EXERCISE:
Look through the entries below and count every line in which "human" appears; reply with the number only.

Collection entries:
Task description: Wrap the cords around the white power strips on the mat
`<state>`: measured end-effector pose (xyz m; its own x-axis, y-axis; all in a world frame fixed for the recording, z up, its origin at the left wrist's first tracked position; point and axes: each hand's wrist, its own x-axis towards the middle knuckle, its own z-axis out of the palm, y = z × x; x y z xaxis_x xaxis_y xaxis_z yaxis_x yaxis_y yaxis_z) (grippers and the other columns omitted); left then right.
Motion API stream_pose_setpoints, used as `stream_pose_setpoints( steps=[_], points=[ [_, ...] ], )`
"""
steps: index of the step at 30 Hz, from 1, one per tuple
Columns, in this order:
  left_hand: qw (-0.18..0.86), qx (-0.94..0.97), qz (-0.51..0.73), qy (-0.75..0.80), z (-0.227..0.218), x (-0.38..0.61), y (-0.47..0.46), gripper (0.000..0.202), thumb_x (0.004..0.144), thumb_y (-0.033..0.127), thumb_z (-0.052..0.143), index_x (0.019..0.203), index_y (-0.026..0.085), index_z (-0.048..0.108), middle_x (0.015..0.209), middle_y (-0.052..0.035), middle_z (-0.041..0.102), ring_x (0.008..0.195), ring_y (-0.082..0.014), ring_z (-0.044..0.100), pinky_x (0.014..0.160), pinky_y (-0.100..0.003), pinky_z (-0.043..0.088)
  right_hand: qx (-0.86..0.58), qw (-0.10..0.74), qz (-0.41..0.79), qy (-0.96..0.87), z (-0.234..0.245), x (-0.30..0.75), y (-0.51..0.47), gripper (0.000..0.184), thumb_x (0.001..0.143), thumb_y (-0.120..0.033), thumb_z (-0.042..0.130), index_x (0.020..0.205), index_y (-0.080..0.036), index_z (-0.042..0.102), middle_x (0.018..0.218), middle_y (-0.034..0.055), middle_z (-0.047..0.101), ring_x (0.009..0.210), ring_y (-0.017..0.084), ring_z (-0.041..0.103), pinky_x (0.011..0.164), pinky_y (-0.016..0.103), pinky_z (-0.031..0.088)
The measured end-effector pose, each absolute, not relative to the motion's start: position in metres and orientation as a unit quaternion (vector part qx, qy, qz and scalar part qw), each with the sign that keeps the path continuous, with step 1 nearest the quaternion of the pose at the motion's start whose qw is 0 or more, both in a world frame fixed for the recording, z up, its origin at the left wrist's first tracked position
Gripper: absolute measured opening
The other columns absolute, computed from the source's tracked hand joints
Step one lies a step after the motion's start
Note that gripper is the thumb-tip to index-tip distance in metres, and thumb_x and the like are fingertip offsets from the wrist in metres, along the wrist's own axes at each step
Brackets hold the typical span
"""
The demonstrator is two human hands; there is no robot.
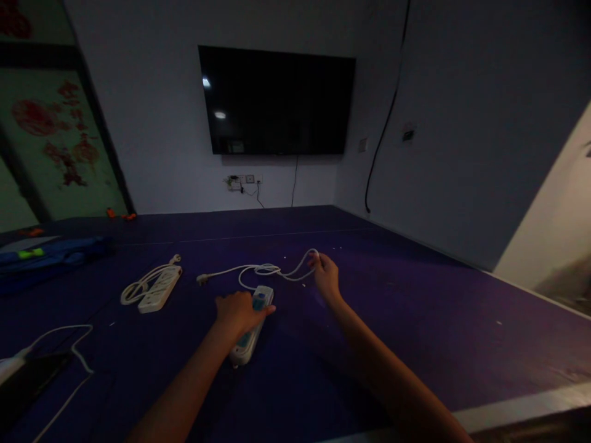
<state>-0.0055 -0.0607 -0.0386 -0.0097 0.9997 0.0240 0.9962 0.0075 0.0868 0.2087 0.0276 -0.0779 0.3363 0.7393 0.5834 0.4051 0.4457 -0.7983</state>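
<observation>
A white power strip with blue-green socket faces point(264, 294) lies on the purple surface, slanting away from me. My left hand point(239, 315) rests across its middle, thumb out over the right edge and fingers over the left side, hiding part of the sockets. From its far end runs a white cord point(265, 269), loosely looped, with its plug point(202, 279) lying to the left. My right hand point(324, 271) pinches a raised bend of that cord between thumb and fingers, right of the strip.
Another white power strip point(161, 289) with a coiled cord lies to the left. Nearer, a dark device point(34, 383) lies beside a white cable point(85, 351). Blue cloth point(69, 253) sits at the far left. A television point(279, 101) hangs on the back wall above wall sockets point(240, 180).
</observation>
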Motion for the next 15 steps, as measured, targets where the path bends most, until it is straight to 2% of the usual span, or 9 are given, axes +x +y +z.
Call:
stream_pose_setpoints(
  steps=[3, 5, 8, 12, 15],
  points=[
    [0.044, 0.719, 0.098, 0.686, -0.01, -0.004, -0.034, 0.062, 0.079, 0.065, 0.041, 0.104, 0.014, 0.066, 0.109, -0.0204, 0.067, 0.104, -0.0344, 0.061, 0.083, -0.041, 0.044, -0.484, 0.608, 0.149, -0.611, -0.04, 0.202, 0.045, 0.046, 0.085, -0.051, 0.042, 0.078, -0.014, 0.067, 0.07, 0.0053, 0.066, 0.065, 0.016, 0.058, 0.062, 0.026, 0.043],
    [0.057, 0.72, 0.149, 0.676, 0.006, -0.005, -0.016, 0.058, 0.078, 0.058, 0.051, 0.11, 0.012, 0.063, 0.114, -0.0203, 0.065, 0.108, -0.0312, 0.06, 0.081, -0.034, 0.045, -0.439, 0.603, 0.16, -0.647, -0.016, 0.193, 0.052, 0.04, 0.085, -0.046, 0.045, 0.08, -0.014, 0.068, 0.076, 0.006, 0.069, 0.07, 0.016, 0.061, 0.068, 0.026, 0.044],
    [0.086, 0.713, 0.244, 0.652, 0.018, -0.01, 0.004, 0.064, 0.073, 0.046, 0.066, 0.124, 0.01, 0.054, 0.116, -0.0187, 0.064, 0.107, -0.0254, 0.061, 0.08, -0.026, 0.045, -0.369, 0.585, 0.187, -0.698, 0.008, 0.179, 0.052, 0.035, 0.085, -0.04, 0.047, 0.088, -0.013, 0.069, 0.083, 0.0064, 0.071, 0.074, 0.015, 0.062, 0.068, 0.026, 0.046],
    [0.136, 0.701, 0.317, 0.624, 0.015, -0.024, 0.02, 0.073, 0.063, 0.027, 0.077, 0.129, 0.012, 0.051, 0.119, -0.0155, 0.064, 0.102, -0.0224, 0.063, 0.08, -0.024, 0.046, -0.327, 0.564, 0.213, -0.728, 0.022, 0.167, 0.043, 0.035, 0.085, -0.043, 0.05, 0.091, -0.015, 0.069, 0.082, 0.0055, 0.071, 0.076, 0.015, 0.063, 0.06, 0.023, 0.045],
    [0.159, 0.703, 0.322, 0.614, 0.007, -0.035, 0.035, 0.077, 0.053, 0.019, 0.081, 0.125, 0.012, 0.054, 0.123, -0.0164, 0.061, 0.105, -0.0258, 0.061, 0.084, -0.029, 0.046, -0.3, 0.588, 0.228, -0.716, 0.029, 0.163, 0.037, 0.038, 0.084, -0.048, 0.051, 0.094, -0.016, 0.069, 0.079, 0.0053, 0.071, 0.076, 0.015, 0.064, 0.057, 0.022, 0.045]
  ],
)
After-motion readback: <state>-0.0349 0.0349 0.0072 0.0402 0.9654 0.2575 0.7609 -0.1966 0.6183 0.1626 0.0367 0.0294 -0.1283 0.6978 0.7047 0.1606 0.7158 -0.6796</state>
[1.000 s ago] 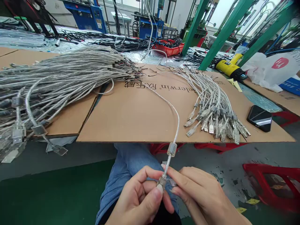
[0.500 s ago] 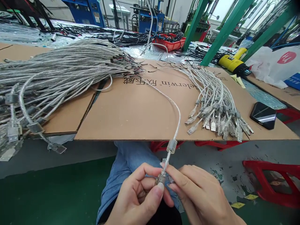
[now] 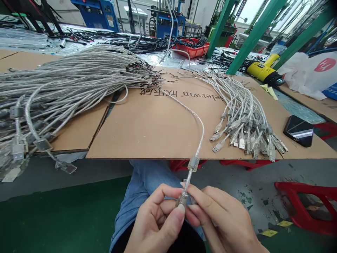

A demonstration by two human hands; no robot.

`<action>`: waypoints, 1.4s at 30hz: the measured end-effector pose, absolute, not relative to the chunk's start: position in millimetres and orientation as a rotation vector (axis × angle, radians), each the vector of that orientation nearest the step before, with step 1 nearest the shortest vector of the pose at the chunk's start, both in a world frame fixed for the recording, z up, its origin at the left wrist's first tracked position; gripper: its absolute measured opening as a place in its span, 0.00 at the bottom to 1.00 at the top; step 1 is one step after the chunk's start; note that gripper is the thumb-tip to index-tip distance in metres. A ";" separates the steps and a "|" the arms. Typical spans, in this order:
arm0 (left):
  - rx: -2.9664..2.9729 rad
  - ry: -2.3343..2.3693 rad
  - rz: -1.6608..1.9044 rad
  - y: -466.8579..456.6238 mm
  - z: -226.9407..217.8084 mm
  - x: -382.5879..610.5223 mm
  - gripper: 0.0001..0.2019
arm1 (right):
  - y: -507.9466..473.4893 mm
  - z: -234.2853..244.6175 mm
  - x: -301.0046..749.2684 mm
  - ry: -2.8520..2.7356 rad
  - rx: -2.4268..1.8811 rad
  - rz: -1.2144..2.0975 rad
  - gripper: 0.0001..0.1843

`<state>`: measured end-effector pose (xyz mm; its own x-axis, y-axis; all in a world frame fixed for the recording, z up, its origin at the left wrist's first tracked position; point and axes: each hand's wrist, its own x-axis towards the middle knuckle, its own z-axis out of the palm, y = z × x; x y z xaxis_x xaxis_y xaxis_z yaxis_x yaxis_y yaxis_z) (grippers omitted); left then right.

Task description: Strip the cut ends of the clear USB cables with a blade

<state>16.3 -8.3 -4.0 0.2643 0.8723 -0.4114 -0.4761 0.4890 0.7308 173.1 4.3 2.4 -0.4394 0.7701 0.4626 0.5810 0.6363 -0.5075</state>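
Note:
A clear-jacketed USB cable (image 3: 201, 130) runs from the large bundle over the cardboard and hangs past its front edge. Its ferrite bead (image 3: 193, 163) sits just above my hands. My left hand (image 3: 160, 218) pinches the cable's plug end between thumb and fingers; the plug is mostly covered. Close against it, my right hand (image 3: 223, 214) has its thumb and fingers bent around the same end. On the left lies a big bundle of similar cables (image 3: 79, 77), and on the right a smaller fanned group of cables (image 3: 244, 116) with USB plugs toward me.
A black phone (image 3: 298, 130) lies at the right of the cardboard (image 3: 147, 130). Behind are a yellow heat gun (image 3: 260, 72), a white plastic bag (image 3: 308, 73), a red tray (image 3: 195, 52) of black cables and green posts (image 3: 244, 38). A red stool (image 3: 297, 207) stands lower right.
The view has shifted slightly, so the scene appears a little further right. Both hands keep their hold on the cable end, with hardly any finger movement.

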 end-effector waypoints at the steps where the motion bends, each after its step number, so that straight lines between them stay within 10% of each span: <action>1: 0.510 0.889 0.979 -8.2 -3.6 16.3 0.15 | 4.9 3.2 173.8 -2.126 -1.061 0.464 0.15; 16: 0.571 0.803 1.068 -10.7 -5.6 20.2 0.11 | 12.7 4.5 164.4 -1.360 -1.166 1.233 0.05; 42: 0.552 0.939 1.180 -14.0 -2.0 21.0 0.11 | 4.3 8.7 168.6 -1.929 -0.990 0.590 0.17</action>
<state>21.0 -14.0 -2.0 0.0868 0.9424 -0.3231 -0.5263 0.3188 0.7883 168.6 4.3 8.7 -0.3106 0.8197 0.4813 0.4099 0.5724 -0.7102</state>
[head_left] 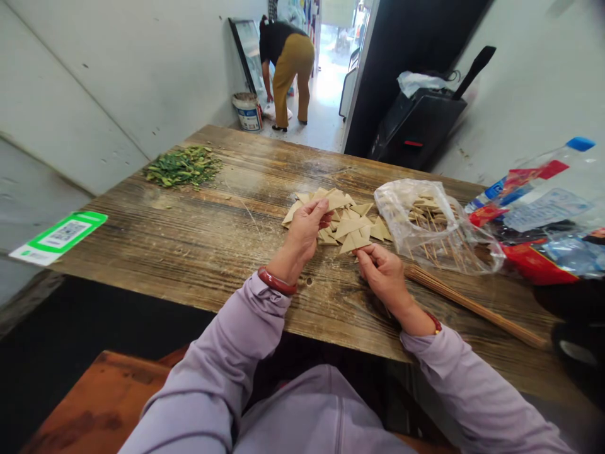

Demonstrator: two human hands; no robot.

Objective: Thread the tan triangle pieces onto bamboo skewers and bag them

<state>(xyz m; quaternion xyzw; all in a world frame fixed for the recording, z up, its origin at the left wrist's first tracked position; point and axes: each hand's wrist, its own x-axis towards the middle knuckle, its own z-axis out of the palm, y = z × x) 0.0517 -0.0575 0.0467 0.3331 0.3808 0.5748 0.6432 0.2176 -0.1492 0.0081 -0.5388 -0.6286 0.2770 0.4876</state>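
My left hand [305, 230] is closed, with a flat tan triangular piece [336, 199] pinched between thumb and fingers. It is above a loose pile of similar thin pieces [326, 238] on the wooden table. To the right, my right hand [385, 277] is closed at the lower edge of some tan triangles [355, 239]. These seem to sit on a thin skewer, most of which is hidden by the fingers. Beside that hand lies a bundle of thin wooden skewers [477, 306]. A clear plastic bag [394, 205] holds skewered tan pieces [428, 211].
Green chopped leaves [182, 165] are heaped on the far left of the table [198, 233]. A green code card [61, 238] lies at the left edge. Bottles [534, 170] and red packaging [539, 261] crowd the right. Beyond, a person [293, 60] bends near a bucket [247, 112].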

ANSWER SPACE:
3